▶ Exercise description:
Without dropping or altering a single word, give the listing again.

▶ Collected material:

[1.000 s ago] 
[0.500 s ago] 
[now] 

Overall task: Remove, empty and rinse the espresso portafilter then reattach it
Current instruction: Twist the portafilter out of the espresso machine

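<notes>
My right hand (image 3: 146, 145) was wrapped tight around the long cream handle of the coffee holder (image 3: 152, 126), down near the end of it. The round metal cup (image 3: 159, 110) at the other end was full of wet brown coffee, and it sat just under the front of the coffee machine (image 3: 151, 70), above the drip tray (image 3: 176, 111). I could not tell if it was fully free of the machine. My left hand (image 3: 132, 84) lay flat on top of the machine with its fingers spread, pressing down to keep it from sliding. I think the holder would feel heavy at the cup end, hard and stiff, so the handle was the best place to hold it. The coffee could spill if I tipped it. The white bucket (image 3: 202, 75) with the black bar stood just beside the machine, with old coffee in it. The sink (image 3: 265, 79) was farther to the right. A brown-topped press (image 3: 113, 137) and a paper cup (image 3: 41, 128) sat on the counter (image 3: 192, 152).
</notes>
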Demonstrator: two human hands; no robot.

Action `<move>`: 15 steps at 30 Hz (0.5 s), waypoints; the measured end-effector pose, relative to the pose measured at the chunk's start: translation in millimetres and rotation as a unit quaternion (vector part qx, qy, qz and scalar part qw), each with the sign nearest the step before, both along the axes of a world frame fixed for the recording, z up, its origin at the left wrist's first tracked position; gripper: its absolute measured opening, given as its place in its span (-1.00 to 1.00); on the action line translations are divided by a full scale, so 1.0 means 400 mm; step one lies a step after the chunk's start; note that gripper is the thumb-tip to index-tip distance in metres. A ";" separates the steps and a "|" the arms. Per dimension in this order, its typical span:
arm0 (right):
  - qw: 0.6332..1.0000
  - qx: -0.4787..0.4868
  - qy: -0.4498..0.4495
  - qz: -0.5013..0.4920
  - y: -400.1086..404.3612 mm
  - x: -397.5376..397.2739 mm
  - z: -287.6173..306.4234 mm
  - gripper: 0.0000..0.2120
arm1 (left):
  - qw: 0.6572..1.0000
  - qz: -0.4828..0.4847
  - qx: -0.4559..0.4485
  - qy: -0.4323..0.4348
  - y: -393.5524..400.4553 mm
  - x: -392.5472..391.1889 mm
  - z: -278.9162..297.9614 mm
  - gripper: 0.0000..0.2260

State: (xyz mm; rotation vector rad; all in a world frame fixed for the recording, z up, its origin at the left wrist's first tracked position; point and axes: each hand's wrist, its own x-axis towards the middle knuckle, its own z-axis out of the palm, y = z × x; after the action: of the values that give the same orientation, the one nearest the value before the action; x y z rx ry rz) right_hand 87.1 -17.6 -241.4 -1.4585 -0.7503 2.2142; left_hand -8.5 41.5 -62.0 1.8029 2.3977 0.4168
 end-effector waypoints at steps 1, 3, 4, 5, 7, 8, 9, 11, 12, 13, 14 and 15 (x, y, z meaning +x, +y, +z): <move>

▶ Solution below:
[1.000 s ago] 
[0.500 s ago] 
[now] 

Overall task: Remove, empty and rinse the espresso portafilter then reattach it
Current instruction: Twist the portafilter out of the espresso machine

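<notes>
My right hand (image 3: 146, 145) was wrapped tight around the long cream handle of the coffee holder (image 3: 152, 126), down near the end of it. The round metal cup (image 3: 159, 110) at the other end was full of wet brown coffee, and it sat just under the front of the coffee machine (image 3: 151, 70), above the drip tray (image 3: 176, 111). I could not tell if it was fully free of the machine. My left hand (image 3: 132, 84) lay flat on top of the machine with its fingers spread, pressing down to keep it from sliding. I think the holder would feel heavy at the cup end, hard and stiff, so the handle was the best place to hold it. The coffee could spill if I tipped it. The white bucket (image 3: 202, 75) with the black bar stood just beside the machine, with old coffee in it. The sink (image 3: 265, 79) was farther to the right. A brown-topped press (image 3: 113, 137) and a paper cup (image 3: 41, 128) sat on the counter (image 3: 192, 152).
</notes>
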Demonstrator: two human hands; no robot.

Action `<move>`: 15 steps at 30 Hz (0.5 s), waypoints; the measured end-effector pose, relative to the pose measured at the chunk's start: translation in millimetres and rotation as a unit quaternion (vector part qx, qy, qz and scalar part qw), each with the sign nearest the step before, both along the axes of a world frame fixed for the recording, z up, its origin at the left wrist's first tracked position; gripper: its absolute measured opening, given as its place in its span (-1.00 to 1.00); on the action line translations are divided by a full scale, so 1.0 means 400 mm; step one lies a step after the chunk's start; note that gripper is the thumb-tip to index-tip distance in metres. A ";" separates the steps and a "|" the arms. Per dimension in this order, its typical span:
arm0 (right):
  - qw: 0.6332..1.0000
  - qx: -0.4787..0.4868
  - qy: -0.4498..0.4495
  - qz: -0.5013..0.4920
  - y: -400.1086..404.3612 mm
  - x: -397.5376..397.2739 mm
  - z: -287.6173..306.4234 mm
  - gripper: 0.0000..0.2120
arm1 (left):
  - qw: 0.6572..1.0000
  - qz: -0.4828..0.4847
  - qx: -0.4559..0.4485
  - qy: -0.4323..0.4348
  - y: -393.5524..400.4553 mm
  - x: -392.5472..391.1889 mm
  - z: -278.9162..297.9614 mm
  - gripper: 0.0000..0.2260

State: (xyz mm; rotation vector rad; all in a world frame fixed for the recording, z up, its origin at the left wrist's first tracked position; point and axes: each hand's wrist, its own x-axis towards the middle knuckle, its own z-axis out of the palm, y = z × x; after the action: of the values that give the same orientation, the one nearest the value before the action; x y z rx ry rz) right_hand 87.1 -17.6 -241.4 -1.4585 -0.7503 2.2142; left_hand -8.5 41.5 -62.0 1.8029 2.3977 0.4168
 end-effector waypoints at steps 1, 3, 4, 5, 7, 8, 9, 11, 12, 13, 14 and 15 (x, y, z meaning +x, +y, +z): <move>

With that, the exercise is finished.